(Stored items)
<<<<

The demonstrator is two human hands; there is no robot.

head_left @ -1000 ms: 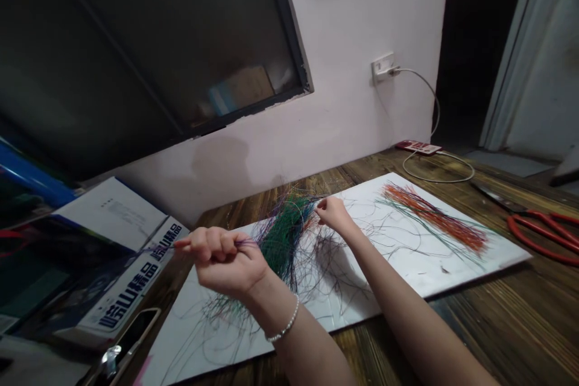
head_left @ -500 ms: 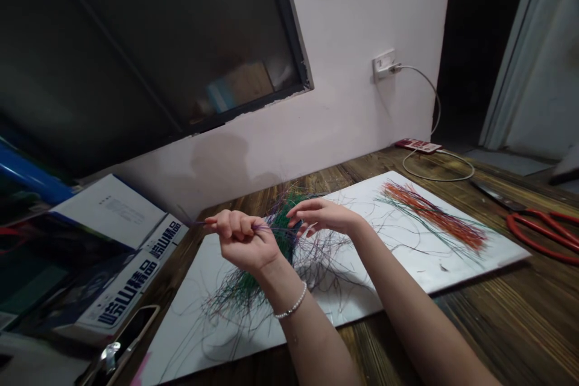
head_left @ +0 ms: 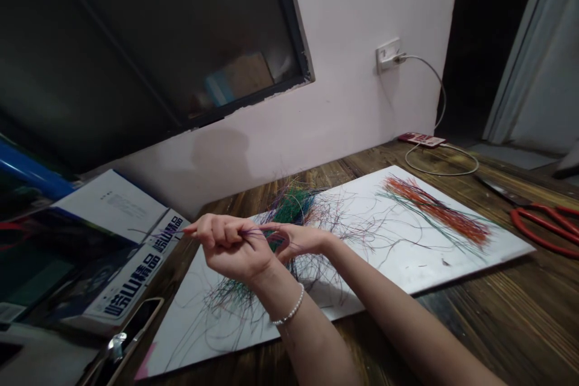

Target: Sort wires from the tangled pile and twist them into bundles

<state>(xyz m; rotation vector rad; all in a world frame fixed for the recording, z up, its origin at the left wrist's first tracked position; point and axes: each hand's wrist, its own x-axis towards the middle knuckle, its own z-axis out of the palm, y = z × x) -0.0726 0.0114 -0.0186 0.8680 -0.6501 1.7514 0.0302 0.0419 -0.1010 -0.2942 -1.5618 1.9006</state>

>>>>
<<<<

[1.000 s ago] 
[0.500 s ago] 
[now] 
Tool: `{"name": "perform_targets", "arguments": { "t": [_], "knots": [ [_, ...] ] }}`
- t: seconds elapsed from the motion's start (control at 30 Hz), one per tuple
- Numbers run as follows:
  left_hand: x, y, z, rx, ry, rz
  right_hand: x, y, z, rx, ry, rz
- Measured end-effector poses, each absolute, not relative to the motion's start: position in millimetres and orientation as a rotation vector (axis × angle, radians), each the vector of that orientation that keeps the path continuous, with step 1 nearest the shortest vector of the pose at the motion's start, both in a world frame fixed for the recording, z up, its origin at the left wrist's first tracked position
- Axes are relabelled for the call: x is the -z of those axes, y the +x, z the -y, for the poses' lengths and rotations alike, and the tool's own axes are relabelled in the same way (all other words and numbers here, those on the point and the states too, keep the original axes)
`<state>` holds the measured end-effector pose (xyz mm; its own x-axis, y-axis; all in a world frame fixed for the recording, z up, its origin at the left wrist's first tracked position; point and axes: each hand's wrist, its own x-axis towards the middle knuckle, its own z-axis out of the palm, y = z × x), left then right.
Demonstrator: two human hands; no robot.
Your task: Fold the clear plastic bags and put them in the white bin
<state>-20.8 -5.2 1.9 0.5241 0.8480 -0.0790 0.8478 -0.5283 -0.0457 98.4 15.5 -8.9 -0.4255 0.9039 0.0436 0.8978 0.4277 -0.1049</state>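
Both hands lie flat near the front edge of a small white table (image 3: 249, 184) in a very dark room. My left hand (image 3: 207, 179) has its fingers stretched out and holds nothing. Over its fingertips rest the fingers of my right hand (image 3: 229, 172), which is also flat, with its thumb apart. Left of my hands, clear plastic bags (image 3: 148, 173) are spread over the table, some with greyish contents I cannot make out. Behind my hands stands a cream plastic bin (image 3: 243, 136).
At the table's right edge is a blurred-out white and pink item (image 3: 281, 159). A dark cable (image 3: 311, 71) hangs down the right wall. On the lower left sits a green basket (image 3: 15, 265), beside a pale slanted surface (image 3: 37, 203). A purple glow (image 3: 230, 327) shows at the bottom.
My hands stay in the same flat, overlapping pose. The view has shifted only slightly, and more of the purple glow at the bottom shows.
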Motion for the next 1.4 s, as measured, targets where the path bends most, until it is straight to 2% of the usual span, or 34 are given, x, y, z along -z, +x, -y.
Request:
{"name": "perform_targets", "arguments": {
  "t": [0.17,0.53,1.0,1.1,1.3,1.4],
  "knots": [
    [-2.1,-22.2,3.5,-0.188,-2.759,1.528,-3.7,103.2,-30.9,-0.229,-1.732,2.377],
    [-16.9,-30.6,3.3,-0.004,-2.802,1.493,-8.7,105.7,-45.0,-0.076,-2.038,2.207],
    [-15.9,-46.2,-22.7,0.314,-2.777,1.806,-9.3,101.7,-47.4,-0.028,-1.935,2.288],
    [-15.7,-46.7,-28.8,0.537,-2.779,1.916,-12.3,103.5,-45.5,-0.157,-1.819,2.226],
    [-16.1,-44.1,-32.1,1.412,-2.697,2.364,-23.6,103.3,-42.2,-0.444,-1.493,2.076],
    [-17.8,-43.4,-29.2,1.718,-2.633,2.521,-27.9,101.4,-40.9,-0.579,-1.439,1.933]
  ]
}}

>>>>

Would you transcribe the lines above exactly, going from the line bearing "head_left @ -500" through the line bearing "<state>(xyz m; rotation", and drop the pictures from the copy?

> EXERCISE RESPONSE:
head_left @ -500 ms: 
head_left @ +0 ms: 

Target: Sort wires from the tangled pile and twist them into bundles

<state>(xyz m; rotation vector rad; all in a world frame fixed for the recording, z up, its origin at the left wrist's first tracked position; point and axes: each hand's wrist, its own x-axis towards the middle knuckle, its own z-axis out of the palm, y = z × x) -0.0726 0.0114 -0.0186 0.8680 -0.6501 1.7514 0.0302 0.0419 -0.1010 -0.2942 -1.5618 1.9006</state>

There is nothing else to the answer.